ASSIGNMENT: Find every line in the material below with the string "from" and state how many there are, with no other text.

PROVIDED DATA:
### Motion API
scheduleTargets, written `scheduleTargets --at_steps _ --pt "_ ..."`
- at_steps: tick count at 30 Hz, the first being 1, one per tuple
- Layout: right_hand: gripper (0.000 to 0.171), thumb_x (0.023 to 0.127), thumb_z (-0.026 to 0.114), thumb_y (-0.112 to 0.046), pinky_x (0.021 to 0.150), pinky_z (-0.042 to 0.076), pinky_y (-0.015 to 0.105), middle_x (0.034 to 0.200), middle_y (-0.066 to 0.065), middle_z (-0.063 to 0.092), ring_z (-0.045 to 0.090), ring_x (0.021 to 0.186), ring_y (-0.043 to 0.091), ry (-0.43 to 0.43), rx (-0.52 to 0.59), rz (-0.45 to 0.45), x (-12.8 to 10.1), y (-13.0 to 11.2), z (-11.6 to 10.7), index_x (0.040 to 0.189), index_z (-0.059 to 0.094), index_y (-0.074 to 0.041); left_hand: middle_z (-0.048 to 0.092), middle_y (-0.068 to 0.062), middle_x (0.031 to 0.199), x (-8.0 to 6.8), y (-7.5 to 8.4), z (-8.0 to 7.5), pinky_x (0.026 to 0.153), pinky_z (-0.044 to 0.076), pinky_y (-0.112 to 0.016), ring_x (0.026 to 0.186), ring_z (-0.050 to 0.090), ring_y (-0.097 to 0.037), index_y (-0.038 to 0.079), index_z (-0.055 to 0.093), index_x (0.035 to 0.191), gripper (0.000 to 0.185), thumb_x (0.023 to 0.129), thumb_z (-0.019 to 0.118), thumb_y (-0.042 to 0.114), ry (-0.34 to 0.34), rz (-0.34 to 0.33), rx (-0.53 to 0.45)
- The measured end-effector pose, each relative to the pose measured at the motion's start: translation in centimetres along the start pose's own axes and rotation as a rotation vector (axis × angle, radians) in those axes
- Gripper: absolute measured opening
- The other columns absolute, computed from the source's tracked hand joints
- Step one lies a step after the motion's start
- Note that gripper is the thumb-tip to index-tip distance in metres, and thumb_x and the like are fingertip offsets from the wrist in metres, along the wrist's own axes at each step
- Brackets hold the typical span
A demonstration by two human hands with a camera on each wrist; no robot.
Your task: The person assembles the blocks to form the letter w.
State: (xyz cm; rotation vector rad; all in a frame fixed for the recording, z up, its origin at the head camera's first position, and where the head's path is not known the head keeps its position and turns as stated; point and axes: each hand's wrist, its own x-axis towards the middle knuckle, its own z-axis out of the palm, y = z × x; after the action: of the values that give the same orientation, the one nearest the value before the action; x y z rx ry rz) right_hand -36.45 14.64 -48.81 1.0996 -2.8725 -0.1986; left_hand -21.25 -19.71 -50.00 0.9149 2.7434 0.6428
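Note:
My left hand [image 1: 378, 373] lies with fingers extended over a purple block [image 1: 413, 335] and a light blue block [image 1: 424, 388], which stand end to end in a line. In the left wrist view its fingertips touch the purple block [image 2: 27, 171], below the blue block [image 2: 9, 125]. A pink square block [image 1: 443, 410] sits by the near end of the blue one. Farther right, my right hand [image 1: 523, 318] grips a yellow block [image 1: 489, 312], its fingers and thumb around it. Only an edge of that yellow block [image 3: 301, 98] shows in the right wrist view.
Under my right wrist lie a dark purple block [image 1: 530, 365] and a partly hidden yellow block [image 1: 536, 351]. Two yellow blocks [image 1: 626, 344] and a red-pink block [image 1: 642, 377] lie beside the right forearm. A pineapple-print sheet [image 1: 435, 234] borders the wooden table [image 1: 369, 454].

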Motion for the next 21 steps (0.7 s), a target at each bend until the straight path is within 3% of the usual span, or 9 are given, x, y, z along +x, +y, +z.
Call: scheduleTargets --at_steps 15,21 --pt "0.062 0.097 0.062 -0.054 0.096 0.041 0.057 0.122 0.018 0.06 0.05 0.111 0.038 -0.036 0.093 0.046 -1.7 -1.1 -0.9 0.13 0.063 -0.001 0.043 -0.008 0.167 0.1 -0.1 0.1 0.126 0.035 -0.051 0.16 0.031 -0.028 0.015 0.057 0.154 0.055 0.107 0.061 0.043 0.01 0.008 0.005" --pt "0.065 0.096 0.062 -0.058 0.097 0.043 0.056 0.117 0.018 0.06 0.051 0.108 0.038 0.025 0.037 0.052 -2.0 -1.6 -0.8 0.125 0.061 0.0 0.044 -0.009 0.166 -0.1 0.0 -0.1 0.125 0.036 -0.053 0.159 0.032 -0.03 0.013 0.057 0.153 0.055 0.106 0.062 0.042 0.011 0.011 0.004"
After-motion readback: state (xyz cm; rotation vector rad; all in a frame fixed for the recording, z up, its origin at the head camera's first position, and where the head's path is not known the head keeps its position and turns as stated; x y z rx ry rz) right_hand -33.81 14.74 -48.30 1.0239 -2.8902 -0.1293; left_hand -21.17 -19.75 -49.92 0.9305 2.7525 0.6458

SOLUTION FOR THIS TASK: 2